Nashorn scripts are prone to a remote code execution (RCE) vulnerability. An attacker with access to the configuration center can exploit this vulnerability to upload malicious Nashorn scripts to launch RCE attacks.
Vulnerability description
Apache Dubbo (Dubbo for short) supports script routing rules, which allow consumers to route a request to the valid destination server. The rules are loaded into the configuration center such as ZooKeeper or Nacos and retrieved by the consumers when they make a request so that the consumers can find the valid endpoint.

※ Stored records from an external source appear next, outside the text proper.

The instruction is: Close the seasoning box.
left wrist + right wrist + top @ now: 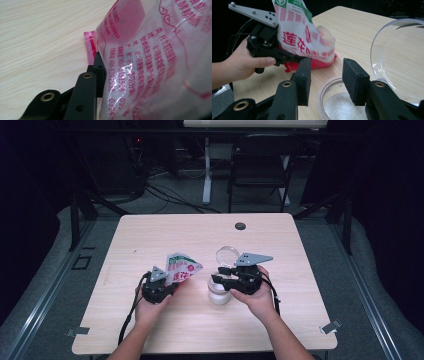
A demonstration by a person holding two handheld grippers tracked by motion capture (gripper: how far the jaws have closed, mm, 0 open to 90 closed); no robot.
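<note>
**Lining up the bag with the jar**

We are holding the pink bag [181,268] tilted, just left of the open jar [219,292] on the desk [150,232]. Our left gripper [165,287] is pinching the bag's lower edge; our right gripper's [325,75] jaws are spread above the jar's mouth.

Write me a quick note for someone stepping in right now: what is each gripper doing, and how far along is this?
Left gripper: shut on the pink-and-white bag, held tilted above the table.
Right gripper: open, jaws either side of the glass jar, not squeezing it.
The jar's hinged lid is swung open; white grains lie inside.
Left, probably: finish pouring, put down the bag, close the lid.
</note>
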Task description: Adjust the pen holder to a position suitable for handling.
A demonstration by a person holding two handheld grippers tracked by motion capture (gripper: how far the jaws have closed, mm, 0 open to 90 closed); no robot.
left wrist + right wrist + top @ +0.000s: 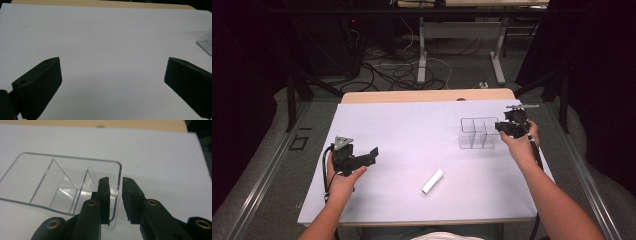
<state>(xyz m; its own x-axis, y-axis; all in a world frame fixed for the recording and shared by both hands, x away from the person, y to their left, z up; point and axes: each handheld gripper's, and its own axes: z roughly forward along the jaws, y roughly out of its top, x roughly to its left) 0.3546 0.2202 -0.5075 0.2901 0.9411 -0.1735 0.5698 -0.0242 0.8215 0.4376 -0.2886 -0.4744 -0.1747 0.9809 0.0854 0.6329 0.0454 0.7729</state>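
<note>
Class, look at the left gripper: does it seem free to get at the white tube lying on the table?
Probably yes: the left gripper has its jaws wide open, and bare white table lies between it and the white tube.

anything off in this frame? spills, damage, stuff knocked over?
Nothing stands out. The clear divided box sits upright on the white sheet, its compartments look empty, and the right gripper has its jaws either side of one wall. The white tube lies on its side mid-table, intact. The left gripper is open over bare sheet.
</note>
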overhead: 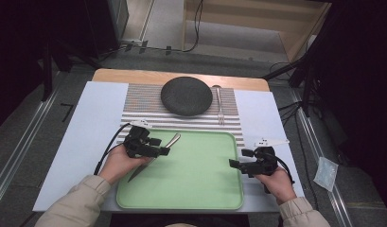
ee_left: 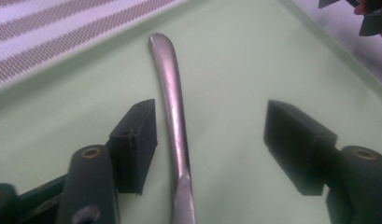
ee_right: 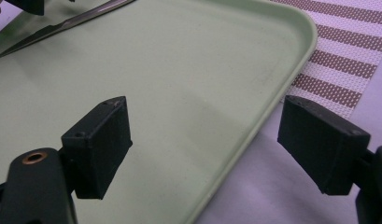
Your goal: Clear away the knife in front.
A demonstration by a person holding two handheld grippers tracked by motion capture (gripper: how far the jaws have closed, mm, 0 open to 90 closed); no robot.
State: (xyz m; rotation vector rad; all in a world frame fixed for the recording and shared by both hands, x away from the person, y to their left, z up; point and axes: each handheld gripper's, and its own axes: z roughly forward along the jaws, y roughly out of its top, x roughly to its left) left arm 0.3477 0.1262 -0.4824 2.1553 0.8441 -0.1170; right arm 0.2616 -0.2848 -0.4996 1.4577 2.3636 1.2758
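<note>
one knife (overhead: 153, 158), handle toward the placemat (overhead: 139, 101)

left gripper (ee_left: 209, 140): jaws apart | knife (ee_left: 172, 107) handle between (untouched) | green tray (ee_left: 254, 56) beneath

A dark round plate (overhead: 186, 96) sits on a striped placemat (overhead: 139, 101), a fork (overhead: 219, 106) just beside it.
</note>
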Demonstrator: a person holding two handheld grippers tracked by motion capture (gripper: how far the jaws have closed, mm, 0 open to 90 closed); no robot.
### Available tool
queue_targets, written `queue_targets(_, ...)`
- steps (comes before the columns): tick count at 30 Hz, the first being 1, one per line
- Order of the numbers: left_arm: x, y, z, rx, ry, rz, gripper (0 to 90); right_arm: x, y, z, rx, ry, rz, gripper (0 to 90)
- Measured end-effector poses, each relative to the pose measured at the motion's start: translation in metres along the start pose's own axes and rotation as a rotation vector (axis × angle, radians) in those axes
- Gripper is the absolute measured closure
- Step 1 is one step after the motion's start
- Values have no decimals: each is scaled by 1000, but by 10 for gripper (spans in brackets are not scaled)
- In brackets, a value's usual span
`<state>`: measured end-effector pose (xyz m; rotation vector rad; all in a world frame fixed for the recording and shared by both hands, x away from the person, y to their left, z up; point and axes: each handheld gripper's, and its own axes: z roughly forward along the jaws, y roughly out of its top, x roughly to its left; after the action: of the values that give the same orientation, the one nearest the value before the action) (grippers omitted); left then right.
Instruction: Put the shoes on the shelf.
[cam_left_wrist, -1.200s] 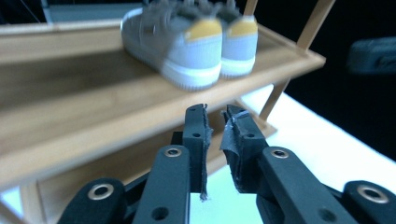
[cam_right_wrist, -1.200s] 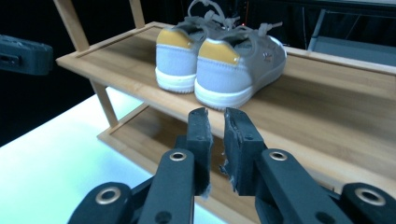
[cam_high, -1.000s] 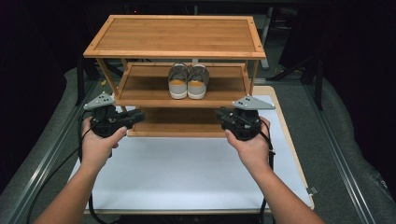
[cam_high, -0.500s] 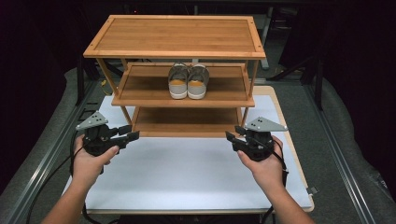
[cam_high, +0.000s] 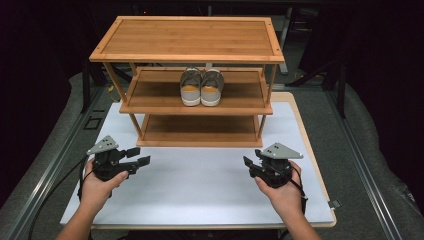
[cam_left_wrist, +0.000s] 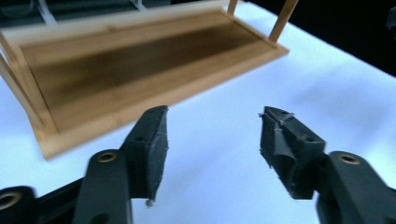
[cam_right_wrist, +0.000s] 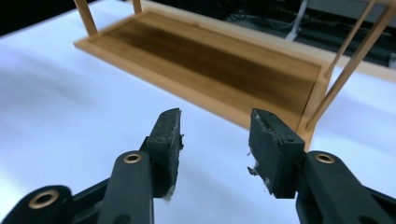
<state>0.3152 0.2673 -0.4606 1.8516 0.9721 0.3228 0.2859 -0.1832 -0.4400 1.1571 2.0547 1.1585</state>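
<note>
A three-tier bamboo shoe rack (cam_high: 186, 55) stands upright at the far end of a white table (cam_high: 200, 185), its slatted top bare. On the middle shelf (cam_high: 150, 97) sits a pair of grey shoes (cam_high: 201, 86), side by side and touching, tan heels facing the near edge. The bottom shelf (cam_left_wrist: 121, 65) rests flat on the table.

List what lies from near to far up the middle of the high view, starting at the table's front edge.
White table top → bottom shelf of the wooden rack → pair of shoes on the middle shelf → top shelf.
</note>
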Motion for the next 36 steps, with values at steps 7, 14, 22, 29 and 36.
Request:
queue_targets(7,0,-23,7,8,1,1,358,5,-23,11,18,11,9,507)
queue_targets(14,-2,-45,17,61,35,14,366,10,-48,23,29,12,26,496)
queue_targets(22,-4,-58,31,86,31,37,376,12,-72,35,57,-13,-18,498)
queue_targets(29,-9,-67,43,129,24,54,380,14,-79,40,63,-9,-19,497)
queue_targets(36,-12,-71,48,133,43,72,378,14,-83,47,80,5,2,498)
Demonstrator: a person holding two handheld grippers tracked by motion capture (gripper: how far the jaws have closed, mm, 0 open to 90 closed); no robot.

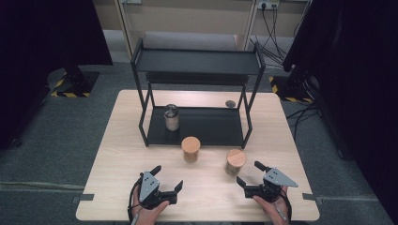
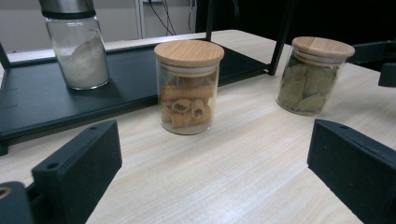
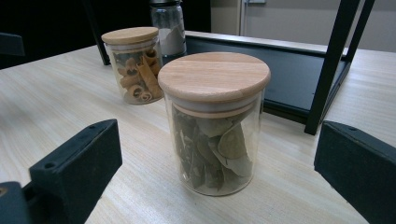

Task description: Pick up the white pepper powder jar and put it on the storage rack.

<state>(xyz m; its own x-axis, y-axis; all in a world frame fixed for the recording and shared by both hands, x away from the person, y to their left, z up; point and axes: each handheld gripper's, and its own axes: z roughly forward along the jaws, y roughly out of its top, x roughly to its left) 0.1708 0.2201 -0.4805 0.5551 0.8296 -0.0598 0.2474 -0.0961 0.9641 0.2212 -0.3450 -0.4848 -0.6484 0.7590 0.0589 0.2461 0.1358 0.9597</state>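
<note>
Both hands rest low at the near counter edge. Left gripper and right gripper gape wide, empty. Cylindrical glass cinnamon jar and bay-leaf jar, wooden lids, stand just beyond, before the black metal rack.

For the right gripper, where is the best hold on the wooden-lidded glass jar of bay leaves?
Probably around the straight glass wall below the lid, coming in level from the person's side. The wooden-lidded glass jar of bay leaves stands upright between the open jaws of the right gripper, and the round wall fits that gap.
</note>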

When the consumers parse these rules, the consumers use the JRE ScriptEngineManager class to load an ScriptEngine and run the rules provided by the Nashorn scripts. By default, the rules enable executing arbitrary Java code.
An attacker with access to the configuration center such as ZooKeeper or Nacos can poison a script rule file. This way, the attacker can launch RCE attacks when the rule is retrieved by the consumers.
Vulnerability severity
Low
Affected users
- All users who use Dubbo 2.5.x
- All users who use a Dubbo 2.6.x version earlier than 2.6.10
- All users who use a Dubbo 2.7.x version earlier than 2.7.10
Fixes
Update Dubbo to the specified version based on the existing version that you use.
- If you use Dubbo 2.5.x, update Dubbo to 2.6.10.1 or 2.7.12.
- If you use Dubbo 2.6.x, update Dubbo to 2.6.10.1 or 2.7.12.
- If you use Dubbo 2.7.x, update Dubbo to 2.7.12.